# WHAT YOU HAVE TO DO:
Lines from the one containing "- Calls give" through the last line of the data are to be repeated word for word, both ends included.
——————
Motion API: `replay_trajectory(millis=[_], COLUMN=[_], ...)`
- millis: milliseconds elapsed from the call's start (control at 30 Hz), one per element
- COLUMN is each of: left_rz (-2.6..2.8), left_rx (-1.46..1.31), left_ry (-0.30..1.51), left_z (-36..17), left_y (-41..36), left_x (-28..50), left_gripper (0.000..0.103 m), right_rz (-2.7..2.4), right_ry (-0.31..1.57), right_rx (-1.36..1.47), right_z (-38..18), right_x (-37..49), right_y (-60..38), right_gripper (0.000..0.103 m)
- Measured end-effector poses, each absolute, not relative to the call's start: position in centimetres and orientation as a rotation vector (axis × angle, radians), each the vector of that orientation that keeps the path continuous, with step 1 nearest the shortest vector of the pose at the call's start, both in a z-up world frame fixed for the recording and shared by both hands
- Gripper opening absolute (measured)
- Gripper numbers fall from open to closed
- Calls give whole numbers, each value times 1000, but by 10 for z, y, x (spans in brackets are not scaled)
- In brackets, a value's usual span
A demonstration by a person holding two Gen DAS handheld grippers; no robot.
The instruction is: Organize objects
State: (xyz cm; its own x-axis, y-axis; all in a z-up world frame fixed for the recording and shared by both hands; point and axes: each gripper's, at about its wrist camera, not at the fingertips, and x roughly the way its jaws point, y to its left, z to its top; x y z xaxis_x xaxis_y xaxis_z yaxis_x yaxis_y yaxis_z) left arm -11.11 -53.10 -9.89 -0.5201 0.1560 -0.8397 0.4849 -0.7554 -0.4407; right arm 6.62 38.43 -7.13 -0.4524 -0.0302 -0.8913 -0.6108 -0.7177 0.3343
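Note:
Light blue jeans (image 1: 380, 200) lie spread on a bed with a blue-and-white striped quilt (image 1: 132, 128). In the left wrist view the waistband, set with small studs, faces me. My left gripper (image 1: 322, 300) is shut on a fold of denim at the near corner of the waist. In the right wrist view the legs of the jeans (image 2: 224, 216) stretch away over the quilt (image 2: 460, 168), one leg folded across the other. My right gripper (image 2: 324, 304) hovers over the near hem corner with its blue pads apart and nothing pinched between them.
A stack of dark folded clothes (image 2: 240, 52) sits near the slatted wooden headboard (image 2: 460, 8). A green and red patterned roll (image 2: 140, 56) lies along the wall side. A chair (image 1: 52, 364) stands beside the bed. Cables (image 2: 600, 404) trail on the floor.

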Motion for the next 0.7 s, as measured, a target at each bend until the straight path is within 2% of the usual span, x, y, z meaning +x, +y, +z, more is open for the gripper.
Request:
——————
# OUTPUT FOR THIS TASK:
- Calls give whole numbers, each value times 1000, but by 10 for z, y, x (spans in brackets are not scaled)
- In brackets, a value's usual span
A demonstration by a person holding two Gen DAS handheld grippers; no robot.
The instruction is: Organize objects
State: (xyz cm; its own x-axis, y-axis; all in a z-up world frame fixed for the recording and shared by both hands; point and axes: each gripper's, at about its wrist camera, not at the fingertips, and x roughly the way its jaws point, y to its left, z to its top; x y z xaxis_x xaxis_y xaxis_z yaxis_x yaxis_y yaxis_z) left arm -11.11 -53.10 -9.89 -0.5201 0.1560 -0.8397 0.4849 -0.7554 -0.4407; right arm 6.62 38.43 -7.13 -0.4524 -0.0302 -0.8913 -0.6108 -0.7177 0.3343
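Note:
Light blue jeans (image 1: 380, 200) lie spread on a bed with a blue-and-white striped quilt (image 1: 132, 128). In the left wrist view the waistband, set with small studs, faces me. My left gripper (image 1: 322, 300) is shut on a fold of denim at the near corner of the waist. In the right wrist view the legs of the jeans (image 2: 224, 216) stretch away over the quilt (image 2: 460, 168), one leg folded across the other. My right gripper (image 2: 324, 304) hovers over the near hem corner with its blue pads apart and nothing pinched between them.
A stack of dark folded clothes (image 2: 240, 52) sits near the slatted wooden headboard (image 2: 460, 8). A green and red patterned roll (image 2: 140, 56) lies along the wall side. A chair (image 1: 52, 364) stands beside the bed. Cables (image 2: 600, 404) trail on the floor.
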
Motion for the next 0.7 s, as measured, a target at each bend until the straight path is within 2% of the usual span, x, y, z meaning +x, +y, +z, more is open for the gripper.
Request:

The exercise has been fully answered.